- **Problem description**: Output, exactly as written, the lines below starting at the line containing "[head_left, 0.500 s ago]" and ending at the line containing "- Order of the". Drop the pictures and keep both end lines.

- **Provided entries**:

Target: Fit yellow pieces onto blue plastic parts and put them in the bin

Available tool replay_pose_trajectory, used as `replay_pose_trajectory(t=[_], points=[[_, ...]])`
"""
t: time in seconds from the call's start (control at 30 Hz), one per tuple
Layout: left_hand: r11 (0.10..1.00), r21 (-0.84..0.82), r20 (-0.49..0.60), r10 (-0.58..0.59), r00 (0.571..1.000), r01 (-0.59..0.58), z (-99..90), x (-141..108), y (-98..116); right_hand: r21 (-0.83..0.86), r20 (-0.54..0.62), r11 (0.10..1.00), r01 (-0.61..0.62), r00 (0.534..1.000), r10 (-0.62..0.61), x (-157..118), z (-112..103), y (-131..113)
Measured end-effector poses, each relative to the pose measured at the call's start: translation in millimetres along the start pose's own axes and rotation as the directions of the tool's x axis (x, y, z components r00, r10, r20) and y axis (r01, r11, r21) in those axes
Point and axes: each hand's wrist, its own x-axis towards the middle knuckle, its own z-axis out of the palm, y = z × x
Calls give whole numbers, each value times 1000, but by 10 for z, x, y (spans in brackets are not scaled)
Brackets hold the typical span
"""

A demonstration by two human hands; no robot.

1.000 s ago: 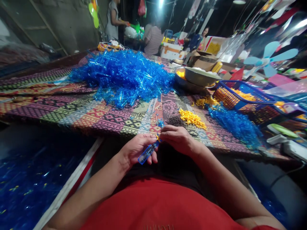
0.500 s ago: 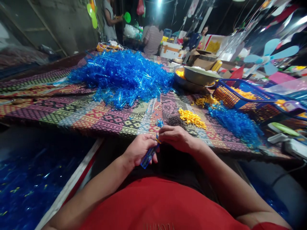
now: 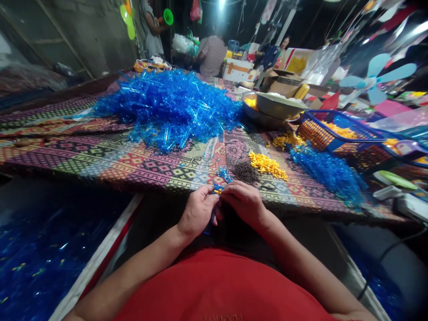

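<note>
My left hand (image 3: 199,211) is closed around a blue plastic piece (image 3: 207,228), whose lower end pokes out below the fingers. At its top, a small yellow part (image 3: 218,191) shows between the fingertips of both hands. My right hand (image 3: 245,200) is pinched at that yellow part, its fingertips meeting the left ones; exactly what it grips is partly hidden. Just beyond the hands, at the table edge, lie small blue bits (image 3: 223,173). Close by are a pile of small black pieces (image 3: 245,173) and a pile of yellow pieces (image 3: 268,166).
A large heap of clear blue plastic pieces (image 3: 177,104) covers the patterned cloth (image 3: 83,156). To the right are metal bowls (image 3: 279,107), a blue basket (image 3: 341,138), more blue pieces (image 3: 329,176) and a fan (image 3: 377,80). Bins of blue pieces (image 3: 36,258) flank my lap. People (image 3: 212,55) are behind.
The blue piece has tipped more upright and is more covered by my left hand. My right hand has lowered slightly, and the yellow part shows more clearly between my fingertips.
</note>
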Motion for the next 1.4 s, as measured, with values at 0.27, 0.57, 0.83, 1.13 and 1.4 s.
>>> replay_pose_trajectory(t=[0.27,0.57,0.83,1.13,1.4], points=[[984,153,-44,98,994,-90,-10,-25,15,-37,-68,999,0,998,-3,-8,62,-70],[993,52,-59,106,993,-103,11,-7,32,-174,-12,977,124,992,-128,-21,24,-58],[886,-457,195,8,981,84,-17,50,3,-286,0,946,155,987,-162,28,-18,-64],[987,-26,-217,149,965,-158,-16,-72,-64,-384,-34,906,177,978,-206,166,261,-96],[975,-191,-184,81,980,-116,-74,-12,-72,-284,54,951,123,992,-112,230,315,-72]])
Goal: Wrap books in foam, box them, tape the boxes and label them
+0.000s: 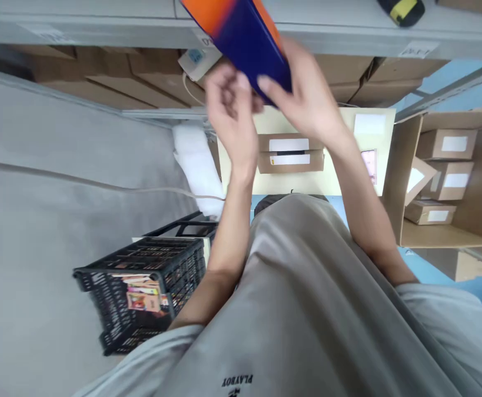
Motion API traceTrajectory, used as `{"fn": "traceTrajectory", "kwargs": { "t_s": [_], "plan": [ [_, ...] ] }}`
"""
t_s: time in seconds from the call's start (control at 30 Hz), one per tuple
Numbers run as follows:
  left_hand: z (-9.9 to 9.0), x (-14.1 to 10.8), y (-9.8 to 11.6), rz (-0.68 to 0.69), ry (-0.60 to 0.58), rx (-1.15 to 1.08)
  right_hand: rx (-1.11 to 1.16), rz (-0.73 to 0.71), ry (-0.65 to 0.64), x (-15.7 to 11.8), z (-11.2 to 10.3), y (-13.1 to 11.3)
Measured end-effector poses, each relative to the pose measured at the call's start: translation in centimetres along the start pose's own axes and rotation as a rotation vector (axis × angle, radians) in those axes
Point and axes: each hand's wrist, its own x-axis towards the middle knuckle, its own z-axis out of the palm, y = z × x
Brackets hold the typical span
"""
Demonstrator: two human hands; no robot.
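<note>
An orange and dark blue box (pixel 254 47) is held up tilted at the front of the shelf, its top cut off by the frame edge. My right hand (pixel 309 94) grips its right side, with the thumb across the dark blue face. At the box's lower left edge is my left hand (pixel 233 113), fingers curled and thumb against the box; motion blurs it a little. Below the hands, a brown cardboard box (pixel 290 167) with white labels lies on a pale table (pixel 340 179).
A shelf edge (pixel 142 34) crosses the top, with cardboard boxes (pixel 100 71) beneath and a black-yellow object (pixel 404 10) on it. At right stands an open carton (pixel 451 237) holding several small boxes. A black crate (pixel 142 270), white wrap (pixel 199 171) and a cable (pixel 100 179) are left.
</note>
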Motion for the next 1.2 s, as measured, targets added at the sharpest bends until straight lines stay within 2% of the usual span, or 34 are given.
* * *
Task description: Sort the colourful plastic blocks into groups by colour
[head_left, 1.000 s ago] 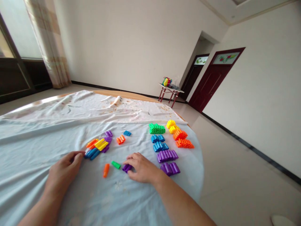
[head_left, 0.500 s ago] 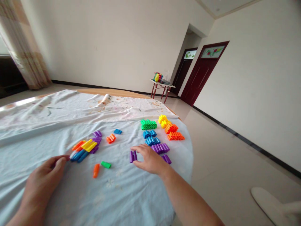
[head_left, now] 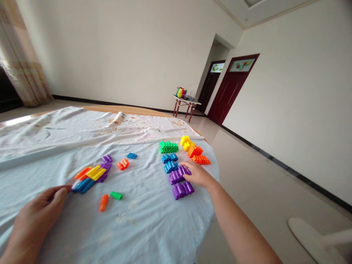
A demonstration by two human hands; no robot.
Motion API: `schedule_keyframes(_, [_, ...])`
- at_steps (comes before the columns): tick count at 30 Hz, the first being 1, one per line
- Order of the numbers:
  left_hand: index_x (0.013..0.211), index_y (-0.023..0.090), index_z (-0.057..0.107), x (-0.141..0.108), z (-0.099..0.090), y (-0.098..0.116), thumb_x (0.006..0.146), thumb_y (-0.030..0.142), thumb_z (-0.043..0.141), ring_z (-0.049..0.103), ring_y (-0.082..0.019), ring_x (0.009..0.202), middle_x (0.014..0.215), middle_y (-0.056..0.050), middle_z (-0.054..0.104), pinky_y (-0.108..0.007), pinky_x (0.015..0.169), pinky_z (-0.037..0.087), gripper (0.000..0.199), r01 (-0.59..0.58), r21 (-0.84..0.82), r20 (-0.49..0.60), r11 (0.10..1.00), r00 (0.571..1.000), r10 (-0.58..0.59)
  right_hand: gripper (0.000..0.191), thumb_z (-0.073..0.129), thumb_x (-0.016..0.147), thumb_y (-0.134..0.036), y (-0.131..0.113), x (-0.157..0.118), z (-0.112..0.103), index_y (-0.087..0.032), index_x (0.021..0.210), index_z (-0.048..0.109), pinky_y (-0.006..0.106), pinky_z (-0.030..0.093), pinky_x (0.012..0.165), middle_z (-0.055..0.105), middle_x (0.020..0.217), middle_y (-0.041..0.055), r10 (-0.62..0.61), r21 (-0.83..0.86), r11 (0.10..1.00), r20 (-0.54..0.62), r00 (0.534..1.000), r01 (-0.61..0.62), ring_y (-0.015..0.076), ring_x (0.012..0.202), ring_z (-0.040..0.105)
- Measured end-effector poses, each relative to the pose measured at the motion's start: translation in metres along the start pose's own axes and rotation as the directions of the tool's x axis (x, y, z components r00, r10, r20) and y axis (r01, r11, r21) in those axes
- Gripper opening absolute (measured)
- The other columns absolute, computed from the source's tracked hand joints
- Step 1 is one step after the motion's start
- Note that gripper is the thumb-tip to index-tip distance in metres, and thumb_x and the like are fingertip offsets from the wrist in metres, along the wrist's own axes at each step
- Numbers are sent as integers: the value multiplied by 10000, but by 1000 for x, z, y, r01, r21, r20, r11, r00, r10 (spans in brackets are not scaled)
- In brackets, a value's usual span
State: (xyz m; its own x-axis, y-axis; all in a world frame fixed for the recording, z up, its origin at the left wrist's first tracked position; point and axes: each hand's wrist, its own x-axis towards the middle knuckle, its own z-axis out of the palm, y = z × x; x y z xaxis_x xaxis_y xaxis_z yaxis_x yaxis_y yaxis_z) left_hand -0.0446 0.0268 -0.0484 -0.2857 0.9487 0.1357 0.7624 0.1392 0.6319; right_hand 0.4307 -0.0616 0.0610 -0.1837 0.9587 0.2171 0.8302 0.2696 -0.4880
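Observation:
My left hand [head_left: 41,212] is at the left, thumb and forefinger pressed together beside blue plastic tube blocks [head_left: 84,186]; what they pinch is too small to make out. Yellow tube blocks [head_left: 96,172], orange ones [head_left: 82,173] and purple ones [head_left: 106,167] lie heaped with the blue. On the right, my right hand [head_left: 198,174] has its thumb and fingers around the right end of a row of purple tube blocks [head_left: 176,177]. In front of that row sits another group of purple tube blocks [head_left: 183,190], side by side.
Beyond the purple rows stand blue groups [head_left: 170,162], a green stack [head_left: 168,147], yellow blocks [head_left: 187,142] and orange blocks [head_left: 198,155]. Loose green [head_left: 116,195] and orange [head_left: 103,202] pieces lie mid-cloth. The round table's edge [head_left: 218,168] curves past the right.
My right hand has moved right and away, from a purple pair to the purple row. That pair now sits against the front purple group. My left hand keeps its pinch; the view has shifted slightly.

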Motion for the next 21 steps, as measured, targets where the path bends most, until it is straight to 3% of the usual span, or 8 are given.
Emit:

- **Worked solution**:
[head_left, 0.500 s ago] 
[head_left, now] 
A demonstration by two human hands; no robot.
Motion API: `schedule_keyframes(_, [_, ...])`
- at_steps (comes before the columns): tick count at 30 Hz, the first being 1, one per line
- Order of the numbers:

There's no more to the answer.